What the exercise asks: From the entries below, please gather each line containing the string "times".

══ Extracted entries

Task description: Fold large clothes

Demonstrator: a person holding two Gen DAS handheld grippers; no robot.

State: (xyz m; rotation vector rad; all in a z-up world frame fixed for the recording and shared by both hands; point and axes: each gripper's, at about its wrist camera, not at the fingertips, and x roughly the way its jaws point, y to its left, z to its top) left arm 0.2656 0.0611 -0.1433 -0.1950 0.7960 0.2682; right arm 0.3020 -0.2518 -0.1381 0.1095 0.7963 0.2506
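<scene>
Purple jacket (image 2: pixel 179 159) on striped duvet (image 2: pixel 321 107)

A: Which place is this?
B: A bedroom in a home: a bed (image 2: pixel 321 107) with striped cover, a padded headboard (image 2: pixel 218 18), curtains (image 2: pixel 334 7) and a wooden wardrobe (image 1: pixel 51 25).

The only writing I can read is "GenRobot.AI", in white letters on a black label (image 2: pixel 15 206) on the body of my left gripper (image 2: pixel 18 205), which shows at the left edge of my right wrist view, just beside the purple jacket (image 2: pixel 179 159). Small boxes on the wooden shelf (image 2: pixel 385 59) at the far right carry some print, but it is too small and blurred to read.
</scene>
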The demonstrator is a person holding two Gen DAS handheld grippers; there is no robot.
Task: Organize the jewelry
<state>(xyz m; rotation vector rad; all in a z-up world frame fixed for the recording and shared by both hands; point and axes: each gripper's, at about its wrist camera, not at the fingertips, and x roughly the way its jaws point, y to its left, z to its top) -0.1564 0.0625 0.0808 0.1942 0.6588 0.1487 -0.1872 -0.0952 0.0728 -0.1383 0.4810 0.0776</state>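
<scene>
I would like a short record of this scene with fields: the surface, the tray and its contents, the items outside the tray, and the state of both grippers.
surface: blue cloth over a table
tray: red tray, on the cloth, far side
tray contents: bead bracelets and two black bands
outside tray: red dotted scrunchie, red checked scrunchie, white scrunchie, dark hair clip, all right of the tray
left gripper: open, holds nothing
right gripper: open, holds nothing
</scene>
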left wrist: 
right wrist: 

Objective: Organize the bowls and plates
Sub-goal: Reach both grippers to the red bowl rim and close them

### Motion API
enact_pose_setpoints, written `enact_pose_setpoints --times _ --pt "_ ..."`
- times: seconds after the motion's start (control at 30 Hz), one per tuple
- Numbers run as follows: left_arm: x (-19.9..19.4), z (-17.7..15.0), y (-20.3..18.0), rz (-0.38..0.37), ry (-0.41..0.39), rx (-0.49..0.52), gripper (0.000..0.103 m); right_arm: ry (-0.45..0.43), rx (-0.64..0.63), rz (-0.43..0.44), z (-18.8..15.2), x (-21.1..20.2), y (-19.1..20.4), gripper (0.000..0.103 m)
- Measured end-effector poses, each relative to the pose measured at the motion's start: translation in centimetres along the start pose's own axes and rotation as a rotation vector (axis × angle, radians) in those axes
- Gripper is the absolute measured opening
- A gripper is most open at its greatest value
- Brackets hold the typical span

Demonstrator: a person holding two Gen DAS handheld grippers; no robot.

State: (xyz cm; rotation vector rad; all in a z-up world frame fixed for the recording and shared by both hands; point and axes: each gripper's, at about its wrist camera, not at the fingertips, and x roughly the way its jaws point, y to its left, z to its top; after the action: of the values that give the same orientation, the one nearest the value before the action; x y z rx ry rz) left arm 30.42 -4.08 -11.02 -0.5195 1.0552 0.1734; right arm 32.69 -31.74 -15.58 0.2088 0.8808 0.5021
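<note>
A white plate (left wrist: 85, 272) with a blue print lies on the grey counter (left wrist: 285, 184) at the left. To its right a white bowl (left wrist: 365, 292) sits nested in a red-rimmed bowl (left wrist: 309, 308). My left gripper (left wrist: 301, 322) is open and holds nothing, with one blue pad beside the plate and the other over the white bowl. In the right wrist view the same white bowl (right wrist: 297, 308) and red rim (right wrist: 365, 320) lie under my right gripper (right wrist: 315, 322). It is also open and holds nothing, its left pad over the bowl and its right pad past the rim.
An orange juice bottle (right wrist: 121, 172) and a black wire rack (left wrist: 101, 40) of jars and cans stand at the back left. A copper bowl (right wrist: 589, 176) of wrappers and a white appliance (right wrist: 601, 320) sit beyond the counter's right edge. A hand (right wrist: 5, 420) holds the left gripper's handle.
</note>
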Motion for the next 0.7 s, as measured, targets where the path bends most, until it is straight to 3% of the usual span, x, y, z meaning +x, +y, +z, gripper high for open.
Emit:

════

Solution for this task:
enact_pose_setpoints, written `enact_pose_setpoints --times _ --pt "_ ..."`
- times: seconds after the motion's start (control at 30 Hz), one per tuple

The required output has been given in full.